= Task prompt =
Leave out the pictures, and write out exactly the lines from the beginning of the material to the line holding "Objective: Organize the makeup", that line included, and nothing else.

= Task inputs =
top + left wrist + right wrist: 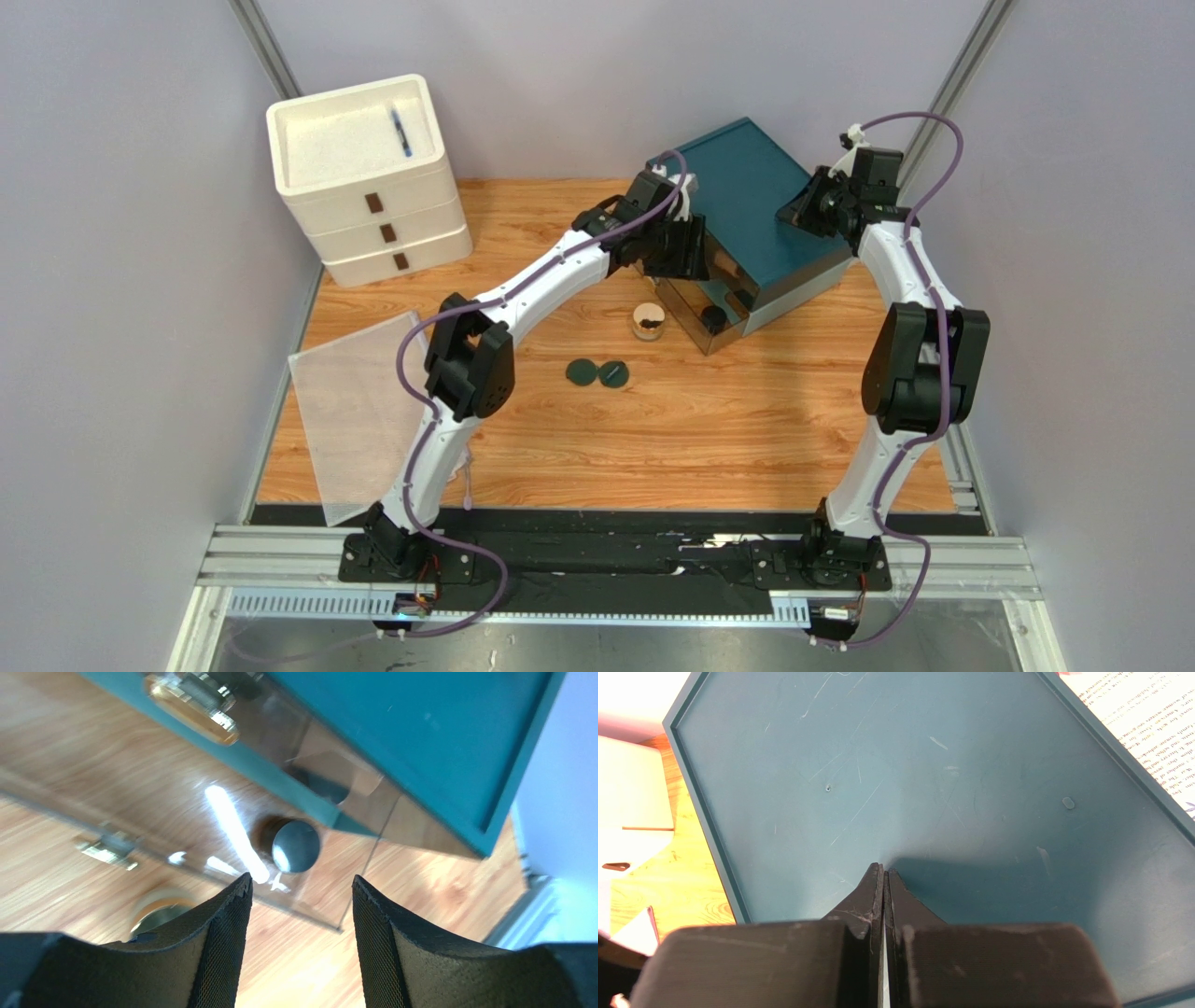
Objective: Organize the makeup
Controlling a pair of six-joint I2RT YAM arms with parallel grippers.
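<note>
Left claw (298, 885) is hovering at the front of the teal organizer (751, 182), jaws well apart and nothing between them. My wrist camera looks straight down past the fingertips at the black jar (295, 845). It sits inside the organizer's clear drawer (316, 896), which sticks out toward the middle of the table (730, 434).

Just outside the drawer's left wall, the gold-lidded jar (648, 322) stands on the bare wood. A little closer to the near edge, the two dark green compacts (581, 373) lie flat, side by side.

Higher up in the organizer there's a clear bottle (196, 703) with a golden tint, lying behind the transparent front. I'd say it's one of the cosmetics, though glare blurs it.

Right claw (884, 871) is pinched fully closed and holds nothing. Its tips rest on the organizer's scratched teal top.

Over at the far left corner, the white three-drawer unit (368, 182) has a blue pen (400, 133) lying in its top tray. A translucent sheet (351, 413) sits at the table's left edge, beside the left arm.
</note>
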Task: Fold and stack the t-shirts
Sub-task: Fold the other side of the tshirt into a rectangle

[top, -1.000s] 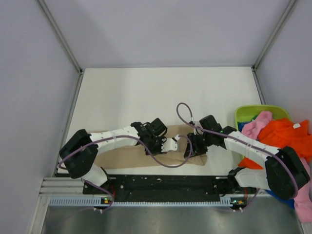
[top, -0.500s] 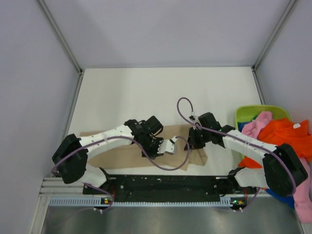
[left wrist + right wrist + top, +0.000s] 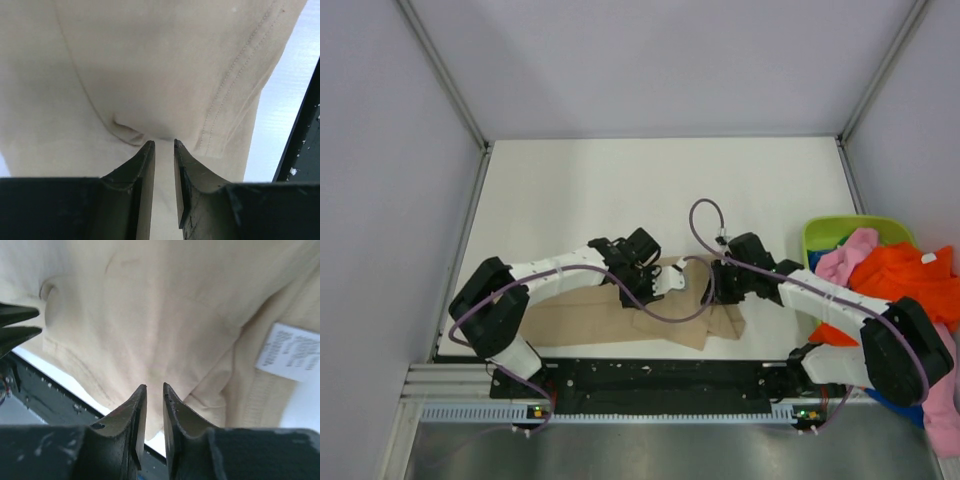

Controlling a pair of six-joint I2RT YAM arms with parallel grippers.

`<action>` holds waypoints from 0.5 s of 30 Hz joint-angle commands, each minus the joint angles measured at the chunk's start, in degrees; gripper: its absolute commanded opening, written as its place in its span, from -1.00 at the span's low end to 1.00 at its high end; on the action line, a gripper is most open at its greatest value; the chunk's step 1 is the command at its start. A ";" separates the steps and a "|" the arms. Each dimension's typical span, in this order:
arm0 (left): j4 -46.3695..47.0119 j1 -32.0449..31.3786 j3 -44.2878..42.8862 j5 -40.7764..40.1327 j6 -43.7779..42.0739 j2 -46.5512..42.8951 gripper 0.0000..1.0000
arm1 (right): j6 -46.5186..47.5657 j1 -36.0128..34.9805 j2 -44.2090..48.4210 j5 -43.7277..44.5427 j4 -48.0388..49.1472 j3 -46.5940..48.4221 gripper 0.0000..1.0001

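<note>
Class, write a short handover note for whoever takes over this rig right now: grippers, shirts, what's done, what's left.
Left gripper: jaws shut on the tan shirt.
Right gripper: likewise, pinching the same shirt.
Tan shirt lies at the table's near edge, bunched between the grippers, fold unfinished.
Orange shirt and pink shirt are heaped at the basket, unfolded.
Left: finish tan, fold others, stack.

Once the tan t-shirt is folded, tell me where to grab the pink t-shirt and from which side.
Pinch the raised, bunched hump of the pink t-shirt, probably straight down from above with the right gripper, now shut on the tan t-shirt: it tops the heap at the left end of the green basket, and the basket wall blocks a sideways approach.
</note>
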State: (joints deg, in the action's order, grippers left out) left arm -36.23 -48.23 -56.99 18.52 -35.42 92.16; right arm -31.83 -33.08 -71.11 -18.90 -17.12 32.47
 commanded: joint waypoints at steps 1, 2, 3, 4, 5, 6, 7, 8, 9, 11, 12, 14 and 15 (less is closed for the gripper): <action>2.48 3.04 -1.63 -3.05 2.98 -4.88 -0.44 | -1.39 4.58 1.51 8.08 -1.07 4.97 -0.57; 2.65 4.36 -1.81 -4.01 3.77 -5.23 -0.38 | -1.13 5.65 0.72 8.17 -0.63 5.49 -0.52; 2.91 6.02 -1.98 -5.24 4.47 -5.32 -0.36 | -0.52 7.75 -0.25 8.26 -0.11 5.94 -0.47; 3.35 7.61 -2.07 -6.64 5.18 -5.24 -0.35 | 0.36 8.99 -1.73 8.43 0.59 6.64 -0.43; 3.79 9.10 -1.90 -8.75 5.97 -4.97 -0.35 | 1.41 9.78 -3.05 8.70 1.12 7.34 -0.39; 4.49 10.68 -1.72 -11.47 6.85 -4.71 -0.35 | 2.21 10.22 -4.72 9.05 1.39 8.48 -0.37; 4.59 12.44 -1.63 -12.45 7.38 -4.45 -0.34 | 3.17 10.32 -6.22 9.40 1.48 9.62 -0.35; 4.50 14.63 -1.37 -13.16 7.82 -4.27 -0.35 | 3.97 10.49 -7.45 9.93 1.48 10.85 -0.35; 4.59 16.22 -1.11 -13.68 8.17 -4.10 -0.35 | 4.50 10.49 -8.77 10.45 1.39 12.08 -0.32; 5.02 18.33 0.21 -14.91 8.26 -4.44 -0.35 | 4.76 11.19 -10.97 10.81 1.57 13.14 -0.28; 5.46 19.13 1.17 -15.62 8.09 -4.71 -0.35 | 4.94 11.63 -12.20 10.64 1.66 13.58 -0.26; 6.25 20.36 3.45 -16.50 7.65 -5.32 -0.35 | 5.12 11.98 -14.31 10.11 2.53 13.85 -0.25; 6.52 20.63 4.42 -16.85 7.47 -5.50 -0.35 | 4.94 11.90 -15.10 9.93 2.71 13.85 -0.25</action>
State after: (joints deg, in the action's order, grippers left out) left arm -31.79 -28.77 -56.27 4.78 -28.62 88.68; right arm -28.51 -22.13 -83.24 -9.76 -16.40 43.88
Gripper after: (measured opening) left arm 0.328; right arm 0.372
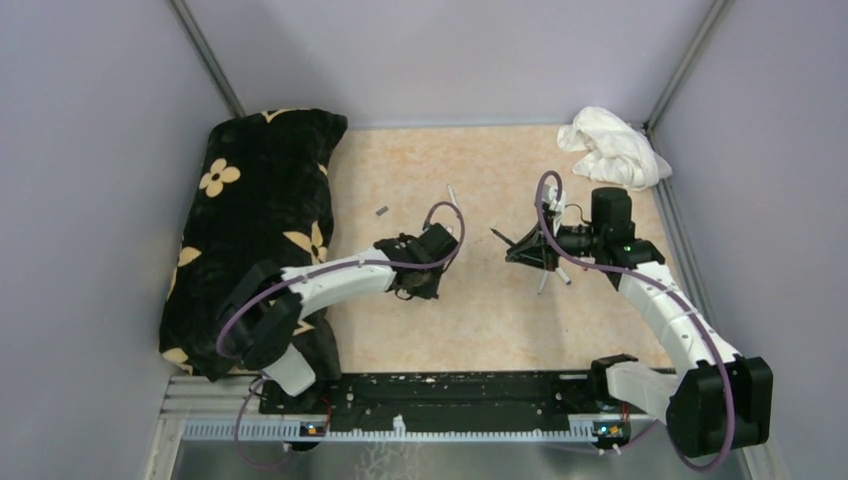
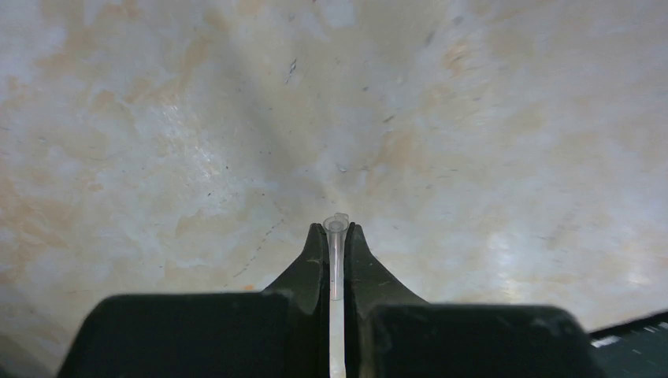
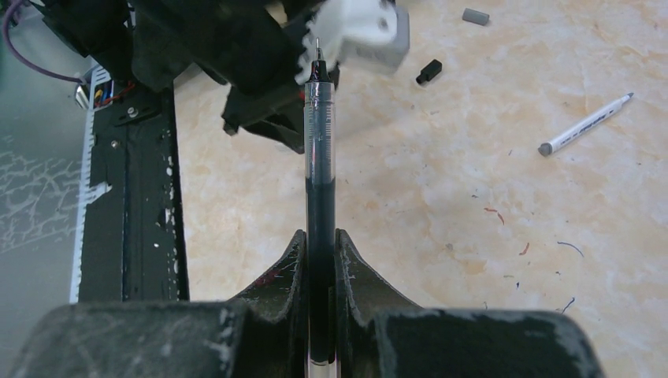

= Output =
top + left wrist + right wrist: 
Objective: Organize the makeup

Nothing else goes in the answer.